Raffet Ahmed, Laslett Mark, Lee Raymond, Khaled Noha, Mohamed Ghada Abdel Moneim, Sayed Hossam Y, Omar Ahmed H, Hawana Maged M, Ali Mahmoud M, Elhafez Salam M, ElMeligie Mohamed M, Fawaz Hossam Eddein

机构信息

Department of Biomechanics, Faculty of Physical Therapy, Cairo University, Cairo, Egypt.

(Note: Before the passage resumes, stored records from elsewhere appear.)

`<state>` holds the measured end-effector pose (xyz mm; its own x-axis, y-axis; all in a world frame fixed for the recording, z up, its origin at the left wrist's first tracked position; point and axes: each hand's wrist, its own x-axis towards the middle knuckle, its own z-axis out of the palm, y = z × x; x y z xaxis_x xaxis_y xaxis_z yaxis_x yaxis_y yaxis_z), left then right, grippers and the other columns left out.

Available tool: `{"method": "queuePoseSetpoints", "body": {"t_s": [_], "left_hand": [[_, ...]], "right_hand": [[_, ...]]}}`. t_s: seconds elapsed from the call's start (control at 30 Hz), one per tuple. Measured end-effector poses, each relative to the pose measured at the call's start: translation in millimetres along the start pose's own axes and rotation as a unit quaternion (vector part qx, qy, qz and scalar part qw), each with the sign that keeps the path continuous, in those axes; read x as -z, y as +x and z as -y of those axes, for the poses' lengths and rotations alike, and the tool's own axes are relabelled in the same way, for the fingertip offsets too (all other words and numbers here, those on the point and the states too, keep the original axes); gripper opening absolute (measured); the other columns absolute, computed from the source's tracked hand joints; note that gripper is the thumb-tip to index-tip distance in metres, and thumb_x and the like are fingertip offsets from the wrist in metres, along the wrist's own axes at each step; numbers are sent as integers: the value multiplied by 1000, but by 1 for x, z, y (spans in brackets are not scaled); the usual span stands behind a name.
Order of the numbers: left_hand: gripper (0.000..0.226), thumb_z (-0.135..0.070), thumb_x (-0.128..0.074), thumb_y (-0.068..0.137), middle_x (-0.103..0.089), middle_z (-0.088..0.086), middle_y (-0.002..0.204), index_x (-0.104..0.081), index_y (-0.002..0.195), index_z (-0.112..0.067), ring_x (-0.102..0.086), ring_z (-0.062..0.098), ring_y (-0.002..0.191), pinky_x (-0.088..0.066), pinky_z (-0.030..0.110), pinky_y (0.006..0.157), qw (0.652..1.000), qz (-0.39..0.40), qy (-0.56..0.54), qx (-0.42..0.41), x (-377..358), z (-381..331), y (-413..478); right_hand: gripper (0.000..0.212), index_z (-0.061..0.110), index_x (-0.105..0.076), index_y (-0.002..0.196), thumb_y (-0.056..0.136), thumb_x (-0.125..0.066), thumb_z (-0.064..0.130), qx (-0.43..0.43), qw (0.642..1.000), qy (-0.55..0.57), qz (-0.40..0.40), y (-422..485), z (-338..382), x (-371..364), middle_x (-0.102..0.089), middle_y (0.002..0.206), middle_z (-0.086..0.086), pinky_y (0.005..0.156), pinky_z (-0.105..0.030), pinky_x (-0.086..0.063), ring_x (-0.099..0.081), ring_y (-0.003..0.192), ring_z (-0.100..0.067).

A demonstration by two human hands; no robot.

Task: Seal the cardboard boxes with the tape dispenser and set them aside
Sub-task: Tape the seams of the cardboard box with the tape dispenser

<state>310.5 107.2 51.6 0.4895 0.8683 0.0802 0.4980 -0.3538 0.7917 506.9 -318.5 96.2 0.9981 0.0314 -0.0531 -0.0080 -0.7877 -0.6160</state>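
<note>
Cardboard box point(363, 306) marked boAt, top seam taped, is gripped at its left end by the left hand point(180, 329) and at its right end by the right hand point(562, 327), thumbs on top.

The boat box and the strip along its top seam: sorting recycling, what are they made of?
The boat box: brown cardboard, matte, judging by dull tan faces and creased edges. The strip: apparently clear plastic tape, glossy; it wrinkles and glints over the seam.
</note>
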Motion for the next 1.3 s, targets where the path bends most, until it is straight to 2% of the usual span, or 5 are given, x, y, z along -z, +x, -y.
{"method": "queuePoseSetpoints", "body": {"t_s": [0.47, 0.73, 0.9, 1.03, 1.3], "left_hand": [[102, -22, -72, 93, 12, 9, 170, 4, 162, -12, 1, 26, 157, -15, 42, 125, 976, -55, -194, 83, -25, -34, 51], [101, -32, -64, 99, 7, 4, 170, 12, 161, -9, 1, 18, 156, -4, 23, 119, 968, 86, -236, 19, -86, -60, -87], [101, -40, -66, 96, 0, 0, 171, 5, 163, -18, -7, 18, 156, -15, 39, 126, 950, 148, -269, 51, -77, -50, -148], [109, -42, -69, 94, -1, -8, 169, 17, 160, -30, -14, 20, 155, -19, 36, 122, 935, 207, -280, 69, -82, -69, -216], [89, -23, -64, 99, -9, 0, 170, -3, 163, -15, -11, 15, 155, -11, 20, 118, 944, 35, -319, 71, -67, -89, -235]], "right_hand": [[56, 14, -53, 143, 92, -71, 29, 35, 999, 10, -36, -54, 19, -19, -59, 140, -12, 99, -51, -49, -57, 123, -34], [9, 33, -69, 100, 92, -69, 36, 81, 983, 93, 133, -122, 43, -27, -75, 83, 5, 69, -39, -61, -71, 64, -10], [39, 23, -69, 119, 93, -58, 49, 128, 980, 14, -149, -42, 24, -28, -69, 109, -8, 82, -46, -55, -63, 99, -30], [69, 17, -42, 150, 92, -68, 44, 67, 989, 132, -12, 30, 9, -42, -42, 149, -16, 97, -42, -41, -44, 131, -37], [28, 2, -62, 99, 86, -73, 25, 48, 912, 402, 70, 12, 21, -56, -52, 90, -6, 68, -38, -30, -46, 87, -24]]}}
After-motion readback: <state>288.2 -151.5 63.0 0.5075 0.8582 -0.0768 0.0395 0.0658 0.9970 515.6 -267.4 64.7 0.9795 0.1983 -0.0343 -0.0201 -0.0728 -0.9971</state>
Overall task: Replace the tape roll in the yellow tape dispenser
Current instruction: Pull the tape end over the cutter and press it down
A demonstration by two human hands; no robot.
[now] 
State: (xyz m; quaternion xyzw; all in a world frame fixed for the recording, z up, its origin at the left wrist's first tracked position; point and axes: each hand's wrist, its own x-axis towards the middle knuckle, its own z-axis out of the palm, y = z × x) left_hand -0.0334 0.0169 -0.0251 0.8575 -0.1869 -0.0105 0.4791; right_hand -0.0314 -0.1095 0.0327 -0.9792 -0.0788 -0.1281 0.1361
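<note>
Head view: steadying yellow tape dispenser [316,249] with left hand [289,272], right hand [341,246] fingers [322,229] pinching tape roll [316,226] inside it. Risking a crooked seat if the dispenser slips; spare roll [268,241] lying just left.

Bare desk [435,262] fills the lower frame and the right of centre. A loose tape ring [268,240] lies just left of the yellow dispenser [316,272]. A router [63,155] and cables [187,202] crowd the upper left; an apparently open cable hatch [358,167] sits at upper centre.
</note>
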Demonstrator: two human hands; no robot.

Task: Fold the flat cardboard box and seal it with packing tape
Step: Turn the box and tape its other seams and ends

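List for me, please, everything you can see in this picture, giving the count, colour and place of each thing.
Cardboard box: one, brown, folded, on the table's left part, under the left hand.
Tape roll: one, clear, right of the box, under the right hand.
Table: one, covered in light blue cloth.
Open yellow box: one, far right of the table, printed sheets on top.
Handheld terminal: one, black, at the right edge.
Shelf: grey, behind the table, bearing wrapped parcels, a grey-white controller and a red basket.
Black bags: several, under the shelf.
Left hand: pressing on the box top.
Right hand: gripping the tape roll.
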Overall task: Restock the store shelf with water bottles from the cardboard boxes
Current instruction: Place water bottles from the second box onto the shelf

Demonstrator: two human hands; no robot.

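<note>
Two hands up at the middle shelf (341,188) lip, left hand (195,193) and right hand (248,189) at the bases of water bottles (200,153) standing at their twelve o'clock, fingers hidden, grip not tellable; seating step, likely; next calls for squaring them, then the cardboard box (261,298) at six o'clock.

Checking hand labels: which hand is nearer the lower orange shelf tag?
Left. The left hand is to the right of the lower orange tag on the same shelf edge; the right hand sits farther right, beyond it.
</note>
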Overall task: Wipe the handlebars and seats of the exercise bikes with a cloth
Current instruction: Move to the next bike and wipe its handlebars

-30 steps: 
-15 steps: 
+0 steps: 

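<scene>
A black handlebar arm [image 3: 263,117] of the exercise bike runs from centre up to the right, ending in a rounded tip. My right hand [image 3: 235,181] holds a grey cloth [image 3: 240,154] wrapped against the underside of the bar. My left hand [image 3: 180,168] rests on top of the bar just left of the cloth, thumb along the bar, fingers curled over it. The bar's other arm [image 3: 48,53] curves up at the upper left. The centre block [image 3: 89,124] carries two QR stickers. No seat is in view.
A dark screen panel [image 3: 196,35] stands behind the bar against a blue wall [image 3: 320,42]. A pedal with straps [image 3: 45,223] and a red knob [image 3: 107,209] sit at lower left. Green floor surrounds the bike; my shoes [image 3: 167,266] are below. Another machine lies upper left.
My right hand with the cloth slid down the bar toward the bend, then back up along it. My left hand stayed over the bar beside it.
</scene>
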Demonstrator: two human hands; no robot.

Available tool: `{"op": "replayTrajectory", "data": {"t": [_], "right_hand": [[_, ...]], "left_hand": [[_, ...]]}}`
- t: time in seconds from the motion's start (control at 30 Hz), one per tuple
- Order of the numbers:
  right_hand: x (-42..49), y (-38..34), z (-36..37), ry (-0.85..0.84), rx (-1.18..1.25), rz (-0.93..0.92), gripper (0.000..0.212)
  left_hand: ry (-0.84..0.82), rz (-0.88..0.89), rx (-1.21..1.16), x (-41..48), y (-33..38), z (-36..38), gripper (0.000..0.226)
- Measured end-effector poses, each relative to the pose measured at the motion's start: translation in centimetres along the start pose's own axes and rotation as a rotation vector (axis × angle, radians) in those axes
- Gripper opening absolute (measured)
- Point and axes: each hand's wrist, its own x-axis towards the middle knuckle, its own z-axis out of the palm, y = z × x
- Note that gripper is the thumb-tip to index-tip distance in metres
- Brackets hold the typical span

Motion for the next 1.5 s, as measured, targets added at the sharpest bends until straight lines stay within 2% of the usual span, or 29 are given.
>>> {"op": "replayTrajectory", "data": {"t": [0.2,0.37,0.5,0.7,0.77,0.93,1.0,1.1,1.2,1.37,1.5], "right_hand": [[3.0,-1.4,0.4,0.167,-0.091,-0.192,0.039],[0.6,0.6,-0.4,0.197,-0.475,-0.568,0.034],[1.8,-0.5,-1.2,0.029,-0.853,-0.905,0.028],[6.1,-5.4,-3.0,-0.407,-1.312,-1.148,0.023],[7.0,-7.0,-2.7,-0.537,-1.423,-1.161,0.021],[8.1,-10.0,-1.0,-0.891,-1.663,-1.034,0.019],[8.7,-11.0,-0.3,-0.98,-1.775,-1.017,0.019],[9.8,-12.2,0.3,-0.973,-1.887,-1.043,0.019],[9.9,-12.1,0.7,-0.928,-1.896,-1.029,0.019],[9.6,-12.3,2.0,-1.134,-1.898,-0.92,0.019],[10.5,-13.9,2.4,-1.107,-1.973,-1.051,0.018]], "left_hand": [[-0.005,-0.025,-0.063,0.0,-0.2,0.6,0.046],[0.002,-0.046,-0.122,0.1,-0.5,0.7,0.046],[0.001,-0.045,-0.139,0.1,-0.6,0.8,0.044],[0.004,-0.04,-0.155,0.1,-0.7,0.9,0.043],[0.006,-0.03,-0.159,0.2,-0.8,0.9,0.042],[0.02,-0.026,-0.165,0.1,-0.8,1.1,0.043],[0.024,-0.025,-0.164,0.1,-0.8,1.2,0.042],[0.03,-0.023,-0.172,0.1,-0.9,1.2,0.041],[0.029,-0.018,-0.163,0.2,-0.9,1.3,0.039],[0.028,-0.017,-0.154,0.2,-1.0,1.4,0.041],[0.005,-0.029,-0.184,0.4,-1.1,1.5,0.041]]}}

The Sports Clinic, 156 Bealey Avenue, Christchurch, 8014, New Zealand.

出版信息

J Orthop Surg Res. 2025 Apr 17;20(1):386. doi: 10.1186/s13018-025-05762-8.

Abstract

BACKGROUND

Nerve root compression in the lumbar intervertebral foramen (LIVF) is a consistent feature of radicular syndrome. There is debate about movements and positions that may reduce compression for possible use in conservative treatment.

PURPOSE

To investigate real-time effects of specific 3 dimensional positioning of the trunk on the cross sectional area (CSA) of the LIVF in patients with lumbar disc prolapse and radiculopathy using 3D-CT scan imaging.

METHODS

Ninety males aged between 20 and 40 years with unilateral lumbar disc prolapse and radiculopathy were separated into three equal groups based on the level of disc prolapse. Group (A): L3/L4, group (B): L4/L5, and group (C): L5/S1. All underwent three separate imaging sessions; first in the supine position to establish baseline data (Baseline-Image 1), followed by a modified reversed contralateral axial rotation position (Image 2), and finally the same position as Image 2 but after 48 h of using the position as a therapeutic intervention (Image 3). The CSA of LIVF at L3/L4, L4/L5, and L5/S1 levels and the angles of straight leg raising (SLR) test were measured following each imaging session.

RESULTS

Two-way mixed MANOVA analysis revealed that the mean values of the CSA of LIVF and the angle of SLR test were significantly increased in Image 2 compared with Baseline-Image 1 across all tested groups (P = 0.001). Moreover, the measured outcome variables were significantly increased in Image 3 compared with Image 2 and Baseline-Image 1 across all tested groups (P = 0.001).

CONCLUSION

The modified reversed contralateral axial rotation position of the trunk had a real-time decompression effect on the impinged nerve roots in patients with unilateral lumbar disc prolapse and radiculopathy.

摘要

背景

腰椎椎间孔(LIVF)神经根受压是神经根综合征的一个常见特征。关于哪些运动和姿势可能减轻压迫以用于保守治疗存在争议。

目的

使用三维CT扫描成像研究躯干特定三维定位对腰椎间盘突出症和神经根病患者LIVF横截面积(CSA)的实时影响。

方法

90名年龄在20至40岁之间的单侧腰椎间盘突出症和神经根病男性患者,根据椎间盘突出的节段分为三组,每组人数相等。A组:L3/L4,B组:L4/L5,C组:L5/S1。所有患者均接受三次独立的成像检查;第一次在仰卧位以建立基线数据(基线图像1),随后是改良的对侧反向轴向旋转位(图像2),最后是在将该姿势作为治疗干预措施使用48小时后的与图像2相同的姿势(图像3)。每次成像检查后测量L3/L4、L4/L5和L5/S1水平的LIVF的CSA以及直腿抬高(SLR)试验的角度。

结果

双向混合MANOVA分析显示,与基线图像1相比,所有测试组在图像2中LIVF的CSA平均值和SLR试验角度均显著增加(P = 0.001)。此外,与图像2和基线图像1相比,所有测试组在图像3中测量的结果变量均显著增加(P = 0.001)。

结论

躯干的改良对侧反向轴向旋转位对单侧腰椎间盘突出症和神经根病患者受压的神经根具有实时减压作用。